Sur le terrain politique, ils considèrent aussi qu'il fut d’une habileté redoutable. Même si la politique monétaire de la banque centrale britannique, lui a permis d’amortir la brutalité des réformes structurelles, tous les observateurs reconnaissent qu'il a su faire le bon diagnostic : une hypertrophie de la sphère financière et un manque de compétitivité industrielle. Face à ce diagnostic il a tout fait pour redresser la barre par des choix de politique d’offre qui se sont révélés efficaces.

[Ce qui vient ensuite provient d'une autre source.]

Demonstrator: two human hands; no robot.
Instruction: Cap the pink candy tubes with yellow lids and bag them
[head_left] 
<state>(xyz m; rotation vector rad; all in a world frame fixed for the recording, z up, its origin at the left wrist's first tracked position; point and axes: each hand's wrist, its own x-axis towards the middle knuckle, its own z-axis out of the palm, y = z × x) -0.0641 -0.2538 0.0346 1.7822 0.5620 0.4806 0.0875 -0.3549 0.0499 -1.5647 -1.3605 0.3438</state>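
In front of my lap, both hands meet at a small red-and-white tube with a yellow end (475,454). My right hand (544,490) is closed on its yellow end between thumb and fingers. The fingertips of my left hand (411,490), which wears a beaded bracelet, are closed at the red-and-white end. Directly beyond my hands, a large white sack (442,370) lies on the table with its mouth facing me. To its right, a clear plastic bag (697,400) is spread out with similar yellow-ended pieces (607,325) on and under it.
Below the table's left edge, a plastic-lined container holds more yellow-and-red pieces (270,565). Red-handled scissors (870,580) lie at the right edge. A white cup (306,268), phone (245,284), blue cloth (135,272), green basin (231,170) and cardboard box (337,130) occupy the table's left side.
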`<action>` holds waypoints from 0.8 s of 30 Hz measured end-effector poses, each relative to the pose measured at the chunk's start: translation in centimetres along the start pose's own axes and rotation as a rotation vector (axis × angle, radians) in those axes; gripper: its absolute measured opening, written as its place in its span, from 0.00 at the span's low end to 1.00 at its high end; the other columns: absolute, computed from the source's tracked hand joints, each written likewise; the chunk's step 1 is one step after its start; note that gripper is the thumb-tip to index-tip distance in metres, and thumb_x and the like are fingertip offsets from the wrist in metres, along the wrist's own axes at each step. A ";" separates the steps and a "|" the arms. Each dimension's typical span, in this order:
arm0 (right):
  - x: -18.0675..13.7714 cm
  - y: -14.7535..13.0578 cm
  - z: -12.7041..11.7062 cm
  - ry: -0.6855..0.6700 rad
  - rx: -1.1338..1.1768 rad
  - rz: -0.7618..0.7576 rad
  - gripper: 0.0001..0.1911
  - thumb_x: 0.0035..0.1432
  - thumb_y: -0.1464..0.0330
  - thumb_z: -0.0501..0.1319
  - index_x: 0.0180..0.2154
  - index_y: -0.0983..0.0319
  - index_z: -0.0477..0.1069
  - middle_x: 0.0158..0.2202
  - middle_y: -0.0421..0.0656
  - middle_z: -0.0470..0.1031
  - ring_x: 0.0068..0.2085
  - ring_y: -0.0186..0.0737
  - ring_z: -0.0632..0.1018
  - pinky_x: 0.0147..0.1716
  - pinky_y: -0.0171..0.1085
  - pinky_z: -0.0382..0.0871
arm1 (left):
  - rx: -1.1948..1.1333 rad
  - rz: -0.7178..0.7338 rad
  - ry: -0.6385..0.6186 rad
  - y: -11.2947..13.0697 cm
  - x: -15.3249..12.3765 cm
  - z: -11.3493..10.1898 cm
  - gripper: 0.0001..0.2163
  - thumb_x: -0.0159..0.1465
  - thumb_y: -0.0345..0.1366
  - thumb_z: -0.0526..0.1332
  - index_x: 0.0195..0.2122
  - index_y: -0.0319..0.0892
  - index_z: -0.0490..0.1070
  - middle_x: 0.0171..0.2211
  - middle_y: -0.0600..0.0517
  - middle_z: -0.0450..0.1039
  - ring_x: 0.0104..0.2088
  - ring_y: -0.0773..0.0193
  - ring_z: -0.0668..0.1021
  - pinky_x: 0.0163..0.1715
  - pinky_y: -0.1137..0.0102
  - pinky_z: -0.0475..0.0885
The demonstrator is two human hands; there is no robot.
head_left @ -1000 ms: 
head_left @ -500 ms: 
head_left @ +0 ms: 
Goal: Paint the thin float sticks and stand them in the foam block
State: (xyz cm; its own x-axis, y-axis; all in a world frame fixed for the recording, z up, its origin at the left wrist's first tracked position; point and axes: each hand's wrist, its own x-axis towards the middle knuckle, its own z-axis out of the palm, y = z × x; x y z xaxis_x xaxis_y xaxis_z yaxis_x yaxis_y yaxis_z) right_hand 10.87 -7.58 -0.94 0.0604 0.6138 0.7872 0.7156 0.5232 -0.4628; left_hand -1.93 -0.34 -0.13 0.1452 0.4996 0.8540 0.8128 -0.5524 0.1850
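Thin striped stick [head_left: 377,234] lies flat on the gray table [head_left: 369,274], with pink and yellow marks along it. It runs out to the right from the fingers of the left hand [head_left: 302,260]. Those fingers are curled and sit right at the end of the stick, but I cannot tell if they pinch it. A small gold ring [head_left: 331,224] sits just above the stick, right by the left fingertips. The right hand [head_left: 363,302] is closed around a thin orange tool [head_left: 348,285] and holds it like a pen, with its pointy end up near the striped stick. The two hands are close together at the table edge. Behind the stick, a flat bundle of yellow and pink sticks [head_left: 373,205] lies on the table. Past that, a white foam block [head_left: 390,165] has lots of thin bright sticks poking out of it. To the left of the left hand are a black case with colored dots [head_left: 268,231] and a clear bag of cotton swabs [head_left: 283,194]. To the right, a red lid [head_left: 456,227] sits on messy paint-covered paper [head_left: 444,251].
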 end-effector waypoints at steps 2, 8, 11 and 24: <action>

Politiquement, il a su utiliser quand il le fallait, le bouc émissaire de l’Europe, en agitant la menace d’un referendum. Aujourd’hui, personne ne parierait sur l’organisation d’un referendum pour un« Brexit » c’est-à-dire une sortie de la Grande-Bretagne. Au contraire, et selon les instituts de sondage, les Anglais compte tenu des résultats économiques voteraient pour le maintien en Europe.

Au-delà de cet équilibre politique, beaucoup en Europe pensent que la Grande-Bretagne va peser désormais très fort pour une réorganisation de l’union européenne. Sur trois axes :

Tout d’abord au niveau économique, sur la coordination et l’harmonisation fiscale et sociale afin de favoriser l’activité industrielle dans l’espace européen et les échanges intra-europeens. Échanges de biens et de services, mais aussi échanges des moyens de production. Il s’agira de retrouver de la compétitivité en rabotant certains points du modèle social très prisé en Europe du Sud. A Londres, David Cameron a sans doute les moyens politiques de faire fermer certains casinos financiers. Il l’a dit. Il l’a promis à Bruxelles et cela se fera. La vraie raison est que l’économie Britannique en a moins besoin qu’avant la crise.

Ensuite, au niveau politique, les Anglais ne seraient pas contre donner plus de pouvoir au Parlement.

Enfin, au niveau militaire. Organiser une meilleure coordination, et sans doute une plus grande solidarité dans le financement des dépenses militaires.

Tout cela contribue à plus d’intégration, plus de fédéralisme et par conséquent, plus d’abandon de souveraineté. Les Allemands et les peuples d’Europe du Nord ont déjà fait savoir qu'ils étaient d’accord vers ce type d’évolution. Plus de discipline économique et donc plus de performance d’un coté, plus d’organisation et de pouvoir au niveau européens de l’autre. Pas sûr que François Hollande pensait à tous ces détails en faisant la leçon aux Anglais.